Monday, March 1, 2010

Team USA Hockey Players are Brats

Having finished watching one of the most exciting hockey games in recent memory - and acknowledging that the better team clearly won the game - I was profoundly disappointed in the glum, sour, pathetic faces of the American team as the received their silver medals. That's SILVER MEDALS!! For representing the country IN THE OLYMPICS!! After playing in THE GOLD MEDAL GAME!! That no one expected them to be playing in.

I understand disappointment ... and I also understand being a man. And I would have expected the players to honor their country and honor some of their professional teammates who clearly beat them. They could have smiled. They could have nodded. They could have shrugged. But they pouted. In post game interviews, when asked what he "will take away from the whole experience," Ryan Miller glumly and pathetically mumbled something like, "Oh, I don't know. I guess it was cool to play in a big game."

That's what he got? From the whole Olympic experience. A professional athlete who has had twenty years to get used to losing big games and learn to deal with it like a man. What a shame.

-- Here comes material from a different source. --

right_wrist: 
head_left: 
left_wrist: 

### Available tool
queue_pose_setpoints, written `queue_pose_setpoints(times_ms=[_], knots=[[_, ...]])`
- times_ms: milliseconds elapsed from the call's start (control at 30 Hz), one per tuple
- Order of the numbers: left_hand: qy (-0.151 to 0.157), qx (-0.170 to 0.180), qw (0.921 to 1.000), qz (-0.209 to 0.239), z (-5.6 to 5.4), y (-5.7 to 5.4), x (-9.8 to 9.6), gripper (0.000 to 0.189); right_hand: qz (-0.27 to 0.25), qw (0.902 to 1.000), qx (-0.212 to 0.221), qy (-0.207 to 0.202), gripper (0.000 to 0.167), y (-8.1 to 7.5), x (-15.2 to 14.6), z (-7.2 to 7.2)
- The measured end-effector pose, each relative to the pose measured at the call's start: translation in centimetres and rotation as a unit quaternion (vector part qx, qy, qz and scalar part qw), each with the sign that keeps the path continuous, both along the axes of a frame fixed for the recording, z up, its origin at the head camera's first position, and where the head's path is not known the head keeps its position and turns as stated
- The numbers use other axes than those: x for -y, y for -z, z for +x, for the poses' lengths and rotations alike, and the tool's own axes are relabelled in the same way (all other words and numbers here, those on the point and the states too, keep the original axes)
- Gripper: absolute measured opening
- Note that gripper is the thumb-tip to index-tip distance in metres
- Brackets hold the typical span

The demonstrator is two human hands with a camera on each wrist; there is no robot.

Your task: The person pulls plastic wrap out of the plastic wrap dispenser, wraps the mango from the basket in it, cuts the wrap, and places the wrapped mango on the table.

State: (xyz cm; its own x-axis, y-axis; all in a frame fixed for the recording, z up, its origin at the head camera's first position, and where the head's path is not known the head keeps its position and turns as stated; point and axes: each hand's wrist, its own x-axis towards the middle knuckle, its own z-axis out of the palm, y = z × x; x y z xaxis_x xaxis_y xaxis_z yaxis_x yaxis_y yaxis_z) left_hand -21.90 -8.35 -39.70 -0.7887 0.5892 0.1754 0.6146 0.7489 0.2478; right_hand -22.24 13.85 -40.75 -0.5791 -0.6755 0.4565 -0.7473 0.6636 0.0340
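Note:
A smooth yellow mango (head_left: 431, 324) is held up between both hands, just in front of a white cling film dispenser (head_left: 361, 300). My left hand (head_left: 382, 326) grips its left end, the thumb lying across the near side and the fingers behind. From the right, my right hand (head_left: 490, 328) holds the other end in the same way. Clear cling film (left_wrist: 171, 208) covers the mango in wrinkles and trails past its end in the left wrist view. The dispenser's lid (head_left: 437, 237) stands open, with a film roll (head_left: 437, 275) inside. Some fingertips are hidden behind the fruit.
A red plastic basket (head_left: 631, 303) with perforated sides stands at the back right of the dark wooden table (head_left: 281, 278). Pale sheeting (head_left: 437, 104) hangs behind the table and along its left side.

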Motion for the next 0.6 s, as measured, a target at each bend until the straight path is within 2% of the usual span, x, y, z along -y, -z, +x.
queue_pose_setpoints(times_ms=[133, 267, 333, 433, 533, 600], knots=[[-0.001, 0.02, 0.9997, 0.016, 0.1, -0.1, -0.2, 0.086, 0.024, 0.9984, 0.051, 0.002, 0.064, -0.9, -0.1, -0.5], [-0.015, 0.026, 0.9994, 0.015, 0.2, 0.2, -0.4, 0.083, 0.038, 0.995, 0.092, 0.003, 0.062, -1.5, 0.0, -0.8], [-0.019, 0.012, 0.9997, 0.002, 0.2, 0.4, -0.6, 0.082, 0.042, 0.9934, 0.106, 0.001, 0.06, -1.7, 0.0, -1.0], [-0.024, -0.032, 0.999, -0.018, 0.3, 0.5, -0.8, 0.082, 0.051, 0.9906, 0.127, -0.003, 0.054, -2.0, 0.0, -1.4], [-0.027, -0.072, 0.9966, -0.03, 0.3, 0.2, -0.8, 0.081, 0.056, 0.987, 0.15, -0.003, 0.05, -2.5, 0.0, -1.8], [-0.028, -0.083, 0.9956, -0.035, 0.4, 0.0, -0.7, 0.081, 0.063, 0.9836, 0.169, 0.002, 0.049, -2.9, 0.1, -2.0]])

I say bring back the college players and let them play their hearts out and be honored by the opportunity and have enough class to acknowledge when they were beat by a better team.

2 comments:

Paul Swendson said...

I can see what you are saying, but I wonder if they were playing the role that we Americans expect of them. We Americans, after all, are supposed to come in first. If we don't, we are supposed to be disappointed.

Friends of Narnia said...

I know what you mean. Disappointment is one thing, and it's not wrong to show it. But one of the hardest things to do is to be a gracious 'loser', and congratulate the other team on their victory. And that is what they should have done. Also, seriously, they won second place!! C'mon, that is pretty amazing. It's hard to lose to someone else, but it wasn't for lack of trying. They played amazingly well, and they had a lot to be proud of.